What this interpretation implies is that even though Christ was given the name Jesus at his birth:

"But as he considered this, behold, an angel of the Lord appeared to him in a dream, saying, ‘Joseph, son of David, do not fear to take Mary your wife, for that which is conceived in her is of the Holy Spirit; she will bear a son, and you shall call his name Jesus, for he will save his people from their sins.’ All this took place to fulfil what the Lord had spoken by the prophet: ‘Behold, a virgin shall conceive and bear a son, and his name shall be called Emmanuel’ (which means, God with us). When Joseph woke from sleep, he did as the angel of the Lord commanded him; he took his wife, but knew her not until she had borne a son; and he called his name Jesus." Matthew 1:20-25

"And the angel said to her, ‘Do not be afraid, Mary, for you have found favor with God. And behold, you will conceive in your womb and bear a son, and you shall call his name Jesus. He will be great, and will be called the Son of the Most High; and the Lord God will give to him the throne of his father David, and he will reign over the house of Jacob for ever; and of his kingdom there will be no end.’" Luke 1:30-33

"And at the end of eight days, when he was circumcised, he was called Jesus, the name given by the angel before he was conceived in the womb." Luke 2:21

God had already anticipated and determined that he would exalt this name above all other names after Christ’s resurrection and ascension.
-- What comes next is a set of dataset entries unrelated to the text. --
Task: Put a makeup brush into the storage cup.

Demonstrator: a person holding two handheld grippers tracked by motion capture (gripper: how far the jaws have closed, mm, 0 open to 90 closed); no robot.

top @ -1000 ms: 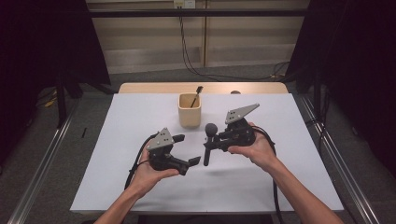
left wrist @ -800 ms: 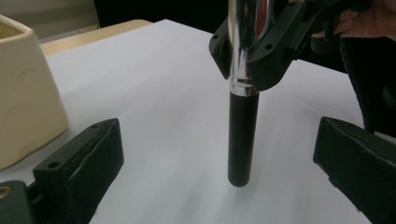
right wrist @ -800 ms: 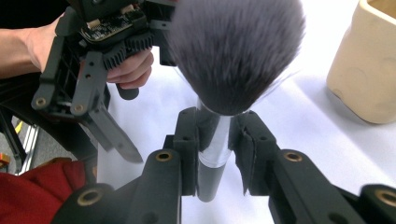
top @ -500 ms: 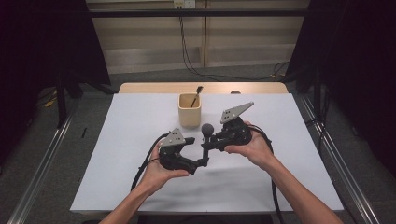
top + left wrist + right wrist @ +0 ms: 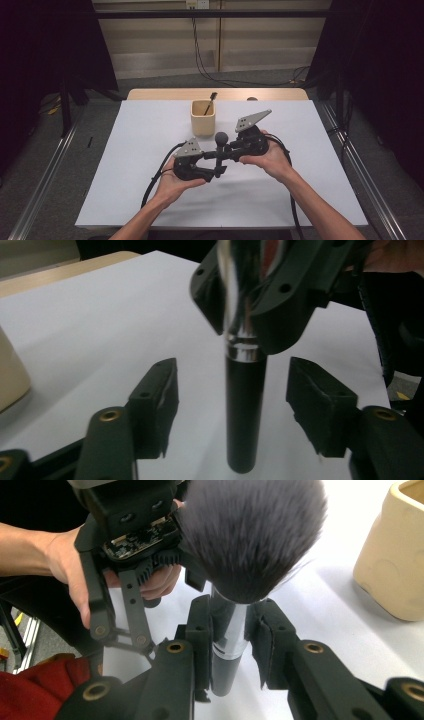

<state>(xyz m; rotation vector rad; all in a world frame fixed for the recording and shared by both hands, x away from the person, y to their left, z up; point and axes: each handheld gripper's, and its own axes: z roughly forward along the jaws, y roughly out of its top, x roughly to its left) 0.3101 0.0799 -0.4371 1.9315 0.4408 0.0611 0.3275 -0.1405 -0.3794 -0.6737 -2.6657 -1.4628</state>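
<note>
Nearest the person, the left claw (image 5: 219,171) sits low over the white surface (image 5: 125,165), its jaws partly apart and just now closing in on the brush's dark handle (image 5: 245,415), which stands between them. In the left gripper view both pads (image 5: 160,400) are clear of the handle, with a gap on each side. Just beyond, the right claw (image 5: 223,154) holds the makeup brush (image 5: 220,147) by its silver ferrule (image 5: 227,630), the jaws clamped on either side. The brush stands roughly upright above the middle of the surface: its long axis runs up and down, the dark fluffy head (image 5: 250,535) points up and the handle end points down toward the surface. Farther back, a beige cup (image 5: 203,119) stands on the surface with a thin dark stick (image 5: 210,101) leaning out of it.
</note>
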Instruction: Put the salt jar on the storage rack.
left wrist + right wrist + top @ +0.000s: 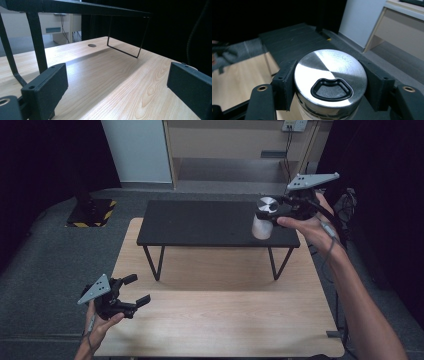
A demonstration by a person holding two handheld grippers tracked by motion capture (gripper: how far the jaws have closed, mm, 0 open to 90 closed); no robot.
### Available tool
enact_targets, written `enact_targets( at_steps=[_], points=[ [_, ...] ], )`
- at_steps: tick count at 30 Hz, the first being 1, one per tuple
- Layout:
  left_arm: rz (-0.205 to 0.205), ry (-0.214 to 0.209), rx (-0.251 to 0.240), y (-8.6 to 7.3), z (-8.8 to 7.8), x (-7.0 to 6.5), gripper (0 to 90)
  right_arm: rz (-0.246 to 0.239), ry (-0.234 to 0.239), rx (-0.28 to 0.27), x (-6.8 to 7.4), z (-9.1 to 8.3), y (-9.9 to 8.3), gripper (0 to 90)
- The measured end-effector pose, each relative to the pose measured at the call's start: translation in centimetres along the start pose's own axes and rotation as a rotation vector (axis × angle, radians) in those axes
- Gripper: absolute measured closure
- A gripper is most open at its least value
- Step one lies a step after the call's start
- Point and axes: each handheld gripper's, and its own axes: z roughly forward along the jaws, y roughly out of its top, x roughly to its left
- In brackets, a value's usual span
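Right gripper (270, 213) clamps steel tumbler (330, 75) by lid; you risk slip. Left gripper (136, 290) agape, empty.

The cup (263, 220) is white with a shiny silver lid (330, 77). The shelf (200, 222) is black. The table (220, 320) is light wood. The floor (55, 255) is grey.
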Motion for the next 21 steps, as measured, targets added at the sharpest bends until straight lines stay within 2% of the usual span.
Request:
enact_targets(
  at_steps=[5, 9, 12, 16, 21],
  points=[
    [-0.004, -0.002, 0.004, 0.0, 0.0, 0.2, 2.3, 0.025, -0.08, -0.001, -0.9, 1.9, 0.7, 34.4],
    [-0.006, 0.0, -0.002, -0.1, -0.1, 0.2, 2.3, 0.042, -0.106, 0.006, -1.8, 3.4, 0.7, 34.4],
    [-0.009, -0.001, -0.004, -0.2, -0.1, 0.2, 2.3, 0.033, -0.127, 0.024, -1.9, 4.6, 0.6, 34.4],
    [-0.01, -0.003, 0.0, -0.2, -0.1, 0.3, 2.2, 0.062, -0.107, 0.037, -2.7, 5.7, -0.1, 34.4],
    [-0.009, -0.002, 0.002, -0.1, -0.1, 0.2, 2.3, 0.081, -0.105, 0.049, -2.9, 6.5, -1.0, 34.4]
  ],
)
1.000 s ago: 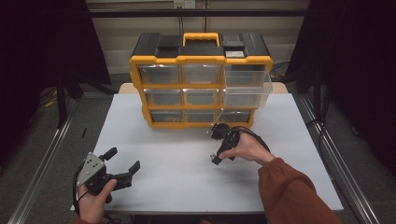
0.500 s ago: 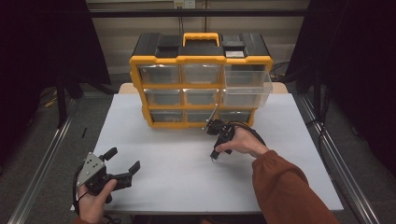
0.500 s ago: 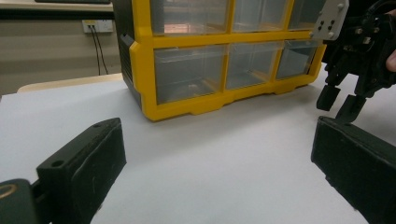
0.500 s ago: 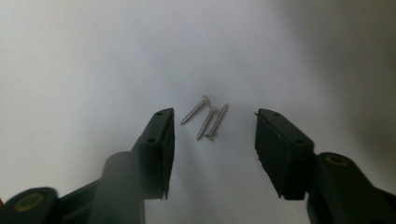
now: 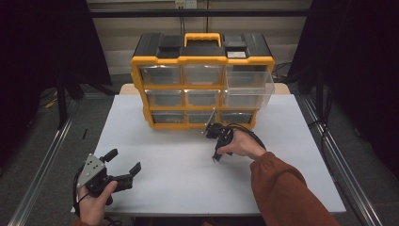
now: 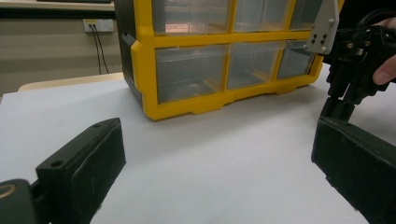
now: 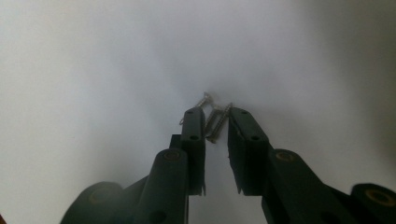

In fact, this interpretation lends further support to our exegesis. Much like Christ was already called Jesus even before his exaltation, in a similar manner he was already the Lord long before his ascension:

"And when Elizabeth heard the greeting of Mary, the babe leaped in her womb; and Elizabeth was filled with the Holy Spirit and she exclaimed with a loud cry, ‘Blessed are you among women, and blessed is the fruit of your womb! And why is this granted me, that the mother of my Lord should come to me? For behold, when the voice of your greeting came to my ears, the babe in my womb leaped for joy.’" Luke 1:41-44

And the angel said to them, ‘Be not afraid; for behold, I bring you good news of a great joy which will come to all the people; for to you is born this day in the city of David a Savior, who is Christ the Lord.’" Luke 2:10-11

"You call me Teacher and Lord; and you are right, FOR SO I AM. If I then, your Lord and Teacher, have washed your feet, you also ought to wash one another's feet." John 13:13-14

Furthermore, this interpretation would also imply that God has made the name Jesus equivalent to the name Yahweh. In other words, the name Jesus (which in Hebrew is Yashua or "Yahweh Saves") is to be revered and honored in the same exact manner that God’s Covenant name Yahweh is revered and honored. This makes sense in light of the fact that the name Jesus was given specifically to reveal the nature and function of Christ. The name signifies that Christ is Yahweh God who came to the earth as a man in order to redeem his people from their sins. Thus, by calling him Jesus one is simply acknowledging the fact that Christ is Yahweh who has come to save!